1 TranspositionCiphers


Q: How can you tell the difference between an encrypted joke and a random string of characters?
A: You can’t. They’re indistinguishable without the key.

1.1 Screencasts

1.2 Reading

http://inventwithpython.com/cracking/ Chapters 7-12

1.3 Transposition cipher basics

https://en.wikipedia.org/wiki/Transposition_cipher
A transposition cipher is a method of encryption,
by which the positions held by units of plaintext are shifted according to a regular system,
so that the ciphertext constitutes a permutation of the plaintext.
Plaintext units being shifted are commonly characters or groups of characters.
The order of the units is changed (the plaintext is reordered).
Some variations of this algorithm can actually be quite strong and secure.

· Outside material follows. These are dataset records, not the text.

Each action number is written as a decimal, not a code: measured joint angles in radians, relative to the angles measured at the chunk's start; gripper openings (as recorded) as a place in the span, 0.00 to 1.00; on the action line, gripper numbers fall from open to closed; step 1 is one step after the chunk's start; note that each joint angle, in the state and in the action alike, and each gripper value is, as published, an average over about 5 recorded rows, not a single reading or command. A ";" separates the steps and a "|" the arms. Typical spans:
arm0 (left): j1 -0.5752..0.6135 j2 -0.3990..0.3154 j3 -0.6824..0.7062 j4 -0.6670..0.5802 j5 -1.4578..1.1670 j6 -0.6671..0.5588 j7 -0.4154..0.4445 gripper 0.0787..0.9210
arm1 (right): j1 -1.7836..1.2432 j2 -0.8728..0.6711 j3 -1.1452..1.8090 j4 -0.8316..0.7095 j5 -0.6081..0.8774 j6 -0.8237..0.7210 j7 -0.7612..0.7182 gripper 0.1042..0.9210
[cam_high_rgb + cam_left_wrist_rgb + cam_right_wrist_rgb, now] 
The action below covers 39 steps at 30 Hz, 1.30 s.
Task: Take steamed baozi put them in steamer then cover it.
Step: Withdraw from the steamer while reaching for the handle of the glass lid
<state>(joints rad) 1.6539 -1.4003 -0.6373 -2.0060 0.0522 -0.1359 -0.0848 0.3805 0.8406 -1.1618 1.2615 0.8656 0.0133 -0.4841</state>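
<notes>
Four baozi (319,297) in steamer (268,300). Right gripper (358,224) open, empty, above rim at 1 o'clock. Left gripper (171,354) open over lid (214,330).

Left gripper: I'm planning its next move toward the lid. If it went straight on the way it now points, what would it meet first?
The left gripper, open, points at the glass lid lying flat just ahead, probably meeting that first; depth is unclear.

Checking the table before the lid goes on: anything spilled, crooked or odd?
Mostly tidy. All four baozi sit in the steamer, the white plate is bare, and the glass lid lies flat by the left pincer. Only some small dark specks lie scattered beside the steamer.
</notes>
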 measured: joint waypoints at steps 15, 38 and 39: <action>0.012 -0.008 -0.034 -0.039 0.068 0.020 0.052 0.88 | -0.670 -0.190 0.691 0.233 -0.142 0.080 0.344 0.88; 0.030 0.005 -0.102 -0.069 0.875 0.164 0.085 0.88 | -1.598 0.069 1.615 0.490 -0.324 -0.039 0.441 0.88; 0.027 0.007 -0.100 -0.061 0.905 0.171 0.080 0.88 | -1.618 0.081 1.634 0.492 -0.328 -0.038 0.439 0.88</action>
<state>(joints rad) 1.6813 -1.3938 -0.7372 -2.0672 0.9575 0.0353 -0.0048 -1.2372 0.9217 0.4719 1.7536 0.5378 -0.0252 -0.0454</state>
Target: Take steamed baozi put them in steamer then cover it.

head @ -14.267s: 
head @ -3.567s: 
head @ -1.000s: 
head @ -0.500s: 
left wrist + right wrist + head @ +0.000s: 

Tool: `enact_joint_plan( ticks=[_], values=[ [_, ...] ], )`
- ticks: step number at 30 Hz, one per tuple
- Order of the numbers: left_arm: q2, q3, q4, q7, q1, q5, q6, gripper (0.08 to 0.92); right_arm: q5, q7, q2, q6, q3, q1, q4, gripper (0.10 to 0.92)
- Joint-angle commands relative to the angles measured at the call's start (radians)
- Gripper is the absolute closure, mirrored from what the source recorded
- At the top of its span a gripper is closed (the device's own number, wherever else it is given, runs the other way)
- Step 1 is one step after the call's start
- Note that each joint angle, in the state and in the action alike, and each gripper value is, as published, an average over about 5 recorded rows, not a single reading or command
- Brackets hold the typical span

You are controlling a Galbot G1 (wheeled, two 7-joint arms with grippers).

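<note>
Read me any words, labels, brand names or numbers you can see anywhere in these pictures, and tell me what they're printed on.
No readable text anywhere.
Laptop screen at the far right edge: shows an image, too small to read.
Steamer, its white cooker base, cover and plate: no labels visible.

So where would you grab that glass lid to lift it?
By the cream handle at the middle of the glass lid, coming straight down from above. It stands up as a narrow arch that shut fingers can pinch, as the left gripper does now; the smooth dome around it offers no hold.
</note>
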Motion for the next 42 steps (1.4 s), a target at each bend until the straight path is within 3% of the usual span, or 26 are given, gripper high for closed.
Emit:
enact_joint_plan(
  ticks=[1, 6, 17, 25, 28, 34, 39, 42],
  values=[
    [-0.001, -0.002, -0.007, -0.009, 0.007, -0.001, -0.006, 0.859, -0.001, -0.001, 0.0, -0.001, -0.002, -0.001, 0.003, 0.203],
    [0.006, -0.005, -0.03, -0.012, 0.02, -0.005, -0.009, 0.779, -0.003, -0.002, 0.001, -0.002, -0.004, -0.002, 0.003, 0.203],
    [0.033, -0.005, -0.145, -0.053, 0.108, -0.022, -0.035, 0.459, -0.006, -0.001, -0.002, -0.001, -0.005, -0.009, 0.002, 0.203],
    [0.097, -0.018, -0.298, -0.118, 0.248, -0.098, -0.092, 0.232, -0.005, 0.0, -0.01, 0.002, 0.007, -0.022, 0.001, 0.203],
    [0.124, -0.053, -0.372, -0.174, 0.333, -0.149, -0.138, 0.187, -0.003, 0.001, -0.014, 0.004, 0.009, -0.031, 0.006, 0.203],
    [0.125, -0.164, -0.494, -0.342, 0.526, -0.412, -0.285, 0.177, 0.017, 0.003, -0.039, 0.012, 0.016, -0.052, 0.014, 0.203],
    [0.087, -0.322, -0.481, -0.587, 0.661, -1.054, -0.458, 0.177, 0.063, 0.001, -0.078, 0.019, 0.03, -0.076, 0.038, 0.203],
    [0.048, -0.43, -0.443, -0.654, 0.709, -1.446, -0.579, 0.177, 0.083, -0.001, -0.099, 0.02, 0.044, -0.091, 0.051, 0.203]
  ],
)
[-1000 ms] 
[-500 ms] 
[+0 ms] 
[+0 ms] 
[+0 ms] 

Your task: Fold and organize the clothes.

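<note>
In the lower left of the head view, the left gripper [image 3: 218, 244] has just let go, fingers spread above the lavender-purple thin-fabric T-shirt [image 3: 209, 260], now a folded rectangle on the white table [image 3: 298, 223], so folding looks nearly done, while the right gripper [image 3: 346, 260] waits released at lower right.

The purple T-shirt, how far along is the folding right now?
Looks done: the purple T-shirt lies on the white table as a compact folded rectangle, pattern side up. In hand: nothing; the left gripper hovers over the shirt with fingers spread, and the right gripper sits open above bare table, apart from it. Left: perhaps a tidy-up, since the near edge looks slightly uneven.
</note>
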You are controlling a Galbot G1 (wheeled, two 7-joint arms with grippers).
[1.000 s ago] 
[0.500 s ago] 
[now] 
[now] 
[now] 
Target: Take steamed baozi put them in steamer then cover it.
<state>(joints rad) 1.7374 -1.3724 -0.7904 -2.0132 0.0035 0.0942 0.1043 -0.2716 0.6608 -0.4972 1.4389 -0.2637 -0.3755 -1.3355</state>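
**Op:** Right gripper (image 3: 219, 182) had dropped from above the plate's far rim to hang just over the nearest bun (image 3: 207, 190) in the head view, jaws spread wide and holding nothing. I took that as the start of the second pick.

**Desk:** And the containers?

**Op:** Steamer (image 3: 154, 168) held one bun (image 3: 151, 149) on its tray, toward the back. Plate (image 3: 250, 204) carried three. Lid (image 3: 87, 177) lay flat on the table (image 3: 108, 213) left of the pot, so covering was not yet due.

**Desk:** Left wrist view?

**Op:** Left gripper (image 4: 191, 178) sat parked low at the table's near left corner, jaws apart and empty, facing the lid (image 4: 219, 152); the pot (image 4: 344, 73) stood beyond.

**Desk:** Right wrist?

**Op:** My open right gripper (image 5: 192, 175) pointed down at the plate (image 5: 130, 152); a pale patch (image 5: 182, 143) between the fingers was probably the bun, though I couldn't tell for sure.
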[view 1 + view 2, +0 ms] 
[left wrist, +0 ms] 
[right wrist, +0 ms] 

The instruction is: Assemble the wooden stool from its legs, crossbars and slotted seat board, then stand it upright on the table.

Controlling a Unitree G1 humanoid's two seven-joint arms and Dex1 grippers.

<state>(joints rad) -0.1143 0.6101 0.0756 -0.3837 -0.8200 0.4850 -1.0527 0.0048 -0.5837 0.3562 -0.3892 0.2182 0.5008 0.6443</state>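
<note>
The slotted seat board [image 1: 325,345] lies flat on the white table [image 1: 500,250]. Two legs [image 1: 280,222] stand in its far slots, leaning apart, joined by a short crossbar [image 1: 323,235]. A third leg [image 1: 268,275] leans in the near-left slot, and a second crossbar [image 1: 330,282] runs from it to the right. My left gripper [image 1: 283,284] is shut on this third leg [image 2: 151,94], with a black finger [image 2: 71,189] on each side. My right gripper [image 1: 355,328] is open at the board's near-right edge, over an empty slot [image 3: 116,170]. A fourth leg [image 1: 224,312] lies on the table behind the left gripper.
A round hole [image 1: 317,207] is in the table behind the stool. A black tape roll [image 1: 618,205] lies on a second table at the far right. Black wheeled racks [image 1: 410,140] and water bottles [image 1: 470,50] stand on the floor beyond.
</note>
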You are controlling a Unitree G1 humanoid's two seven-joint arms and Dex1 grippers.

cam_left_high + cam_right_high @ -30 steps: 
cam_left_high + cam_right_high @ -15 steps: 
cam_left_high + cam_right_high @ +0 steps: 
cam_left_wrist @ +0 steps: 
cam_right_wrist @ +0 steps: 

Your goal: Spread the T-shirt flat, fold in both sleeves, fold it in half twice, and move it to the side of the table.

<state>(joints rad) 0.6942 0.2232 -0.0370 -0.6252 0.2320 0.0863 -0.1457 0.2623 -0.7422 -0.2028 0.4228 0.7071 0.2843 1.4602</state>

It comes in many variations:
Rail Fence cipher (zig-zag)
Route cipher
Columnar transposition (today)
Double transposition
Myszkowski transposition
Disrupted transposition
Scytale (this wood and leather thing below)
TranspositionCiphers/398px-Skytale.png

Grilles (masking, like the matrix below)
TranspositionCiphers/Tangiers1.pngTranspositionCiphers/Tangiers2.png
In “the old days” a spy could embed a message in a newspaper,
and apply a mask to it!

Important note:
This, like the other basic algorithms we are covering,
might seem like archaic toys.
However, the principles and direct matrix operations resemble those employed in AES,
and other strong, valid, modern encryption algorithms,
which employ substitution and transformation in similar ways to this algorithm!
Further, variations on this masking paradigm could be exceptionally strong,
because the set of masks in the human world is so huge.

1.3.1 Columnar encryption

A key is any secret used as input to an encryption algorithm,
with the plaintext message, to produce the ciphertext.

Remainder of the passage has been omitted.